Coconut oil

Consume coconut flesh and water but skip coconut oil and cream

More consumers today are cooking with coconut oil because of the buzz about its health benefits, but research does not support its use for heart health.  Coconut oil is comprised of several types of fatty acids, including medium chain triglycerides (MCT), which are absorbed into the portal vein unlike other fats.  About half of the fat in coconut oil is the saturated fat lauric acid, 70% of which is digested in the gastrointestinal tract and raises cholesterol levels.

Coconut oil is calorie-dense with 130 calories per tablespoon, and 92% saturated fat, which promotes atherosclerosis.  Although coconut oil does not increase total cholesterol and “bad” LDL cholesterol levels as much as butter does, it does raise cholesterol levels more than unsaturated plant oils do.  So, it’s better to eat poly- and mono-unsaturated fats found in whole plant foods, such as olives, walnuts and avocados.
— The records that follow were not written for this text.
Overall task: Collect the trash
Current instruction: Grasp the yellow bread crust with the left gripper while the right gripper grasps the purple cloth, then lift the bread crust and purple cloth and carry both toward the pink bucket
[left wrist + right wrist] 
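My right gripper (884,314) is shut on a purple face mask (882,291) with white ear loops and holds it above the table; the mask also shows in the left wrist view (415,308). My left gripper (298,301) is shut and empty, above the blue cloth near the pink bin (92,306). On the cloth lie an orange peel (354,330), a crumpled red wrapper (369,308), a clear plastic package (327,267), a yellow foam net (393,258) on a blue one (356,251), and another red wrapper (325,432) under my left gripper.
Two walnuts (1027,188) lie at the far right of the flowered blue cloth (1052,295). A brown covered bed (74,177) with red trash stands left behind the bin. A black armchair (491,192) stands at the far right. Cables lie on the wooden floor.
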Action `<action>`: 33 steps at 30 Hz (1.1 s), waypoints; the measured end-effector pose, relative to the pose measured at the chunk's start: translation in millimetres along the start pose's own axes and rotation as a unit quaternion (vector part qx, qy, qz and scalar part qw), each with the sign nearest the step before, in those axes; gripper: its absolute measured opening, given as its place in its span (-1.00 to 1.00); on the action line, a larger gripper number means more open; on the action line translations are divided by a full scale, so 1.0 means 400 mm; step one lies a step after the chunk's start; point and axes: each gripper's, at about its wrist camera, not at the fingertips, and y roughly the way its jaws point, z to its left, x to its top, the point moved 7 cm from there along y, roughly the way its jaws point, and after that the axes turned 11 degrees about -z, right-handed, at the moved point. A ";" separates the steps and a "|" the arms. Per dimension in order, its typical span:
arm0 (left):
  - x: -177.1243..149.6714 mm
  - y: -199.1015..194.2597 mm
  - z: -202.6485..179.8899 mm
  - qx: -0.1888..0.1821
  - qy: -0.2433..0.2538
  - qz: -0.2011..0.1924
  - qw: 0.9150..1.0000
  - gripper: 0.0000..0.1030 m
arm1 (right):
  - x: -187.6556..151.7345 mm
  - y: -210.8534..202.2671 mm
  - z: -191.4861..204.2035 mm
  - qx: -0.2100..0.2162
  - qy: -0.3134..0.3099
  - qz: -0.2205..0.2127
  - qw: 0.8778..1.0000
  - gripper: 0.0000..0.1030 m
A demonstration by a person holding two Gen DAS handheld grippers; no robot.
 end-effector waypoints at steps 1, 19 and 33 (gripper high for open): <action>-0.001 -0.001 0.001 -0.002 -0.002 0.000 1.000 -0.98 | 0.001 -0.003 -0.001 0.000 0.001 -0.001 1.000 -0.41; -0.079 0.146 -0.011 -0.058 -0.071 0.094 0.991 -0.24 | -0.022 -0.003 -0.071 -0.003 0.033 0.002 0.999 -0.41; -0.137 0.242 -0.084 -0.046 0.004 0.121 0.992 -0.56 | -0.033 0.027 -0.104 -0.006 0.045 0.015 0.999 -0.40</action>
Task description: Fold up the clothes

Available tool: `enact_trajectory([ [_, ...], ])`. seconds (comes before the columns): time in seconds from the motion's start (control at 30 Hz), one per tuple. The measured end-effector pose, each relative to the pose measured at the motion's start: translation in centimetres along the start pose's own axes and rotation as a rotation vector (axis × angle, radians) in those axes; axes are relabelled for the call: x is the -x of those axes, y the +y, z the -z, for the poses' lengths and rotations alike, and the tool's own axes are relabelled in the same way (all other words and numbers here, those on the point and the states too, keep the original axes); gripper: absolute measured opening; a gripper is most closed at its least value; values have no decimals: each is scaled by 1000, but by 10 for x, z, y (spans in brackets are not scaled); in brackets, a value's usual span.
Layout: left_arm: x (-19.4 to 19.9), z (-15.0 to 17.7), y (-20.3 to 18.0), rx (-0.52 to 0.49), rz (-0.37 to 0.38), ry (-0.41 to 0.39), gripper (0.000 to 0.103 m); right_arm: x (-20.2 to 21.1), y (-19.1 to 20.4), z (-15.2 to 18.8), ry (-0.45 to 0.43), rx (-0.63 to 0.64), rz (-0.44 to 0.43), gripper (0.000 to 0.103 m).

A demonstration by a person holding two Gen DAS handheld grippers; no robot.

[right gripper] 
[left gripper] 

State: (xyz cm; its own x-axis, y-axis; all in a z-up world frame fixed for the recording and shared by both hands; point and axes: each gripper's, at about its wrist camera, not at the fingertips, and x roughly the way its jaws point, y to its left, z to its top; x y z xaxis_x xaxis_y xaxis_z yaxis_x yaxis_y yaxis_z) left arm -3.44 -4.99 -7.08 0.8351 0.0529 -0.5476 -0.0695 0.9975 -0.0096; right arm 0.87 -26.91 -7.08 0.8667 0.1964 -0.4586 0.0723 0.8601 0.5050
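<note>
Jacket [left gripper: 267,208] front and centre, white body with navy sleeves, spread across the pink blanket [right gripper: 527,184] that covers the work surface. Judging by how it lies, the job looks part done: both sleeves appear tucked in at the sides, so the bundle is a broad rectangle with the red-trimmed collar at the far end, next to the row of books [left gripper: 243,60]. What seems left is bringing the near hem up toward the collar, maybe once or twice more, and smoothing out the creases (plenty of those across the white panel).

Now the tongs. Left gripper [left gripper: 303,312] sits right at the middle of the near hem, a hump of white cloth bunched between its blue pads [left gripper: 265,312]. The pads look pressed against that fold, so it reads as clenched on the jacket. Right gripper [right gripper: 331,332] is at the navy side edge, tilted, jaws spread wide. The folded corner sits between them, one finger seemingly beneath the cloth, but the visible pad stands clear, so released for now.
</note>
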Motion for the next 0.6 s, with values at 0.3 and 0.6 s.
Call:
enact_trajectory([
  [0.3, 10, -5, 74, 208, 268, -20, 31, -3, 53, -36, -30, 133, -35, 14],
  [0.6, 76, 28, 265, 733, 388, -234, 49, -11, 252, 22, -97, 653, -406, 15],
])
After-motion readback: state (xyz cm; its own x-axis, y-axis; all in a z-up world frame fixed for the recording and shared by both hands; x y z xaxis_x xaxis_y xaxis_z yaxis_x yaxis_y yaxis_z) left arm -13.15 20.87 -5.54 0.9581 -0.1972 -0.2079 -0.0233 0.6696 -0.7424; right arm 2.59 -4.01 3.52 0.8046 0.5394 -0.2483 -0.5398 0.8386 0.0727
Likewise, many people are swapping dairy cream with full-fat coconut milk, which is also high in saturated fat.  Read what I had to say about canned coconut milk in this article published online in Eat This, Not That!

Some studies found that 100% pure MCT oil may promote fat-burning and weight loss, but these findings can’t be applied to coconut oil.  When people hear that coconut oil may boost weight loss, they add it to everything from coffee to smoothies, but the calorie boost will offset any potential weight loss.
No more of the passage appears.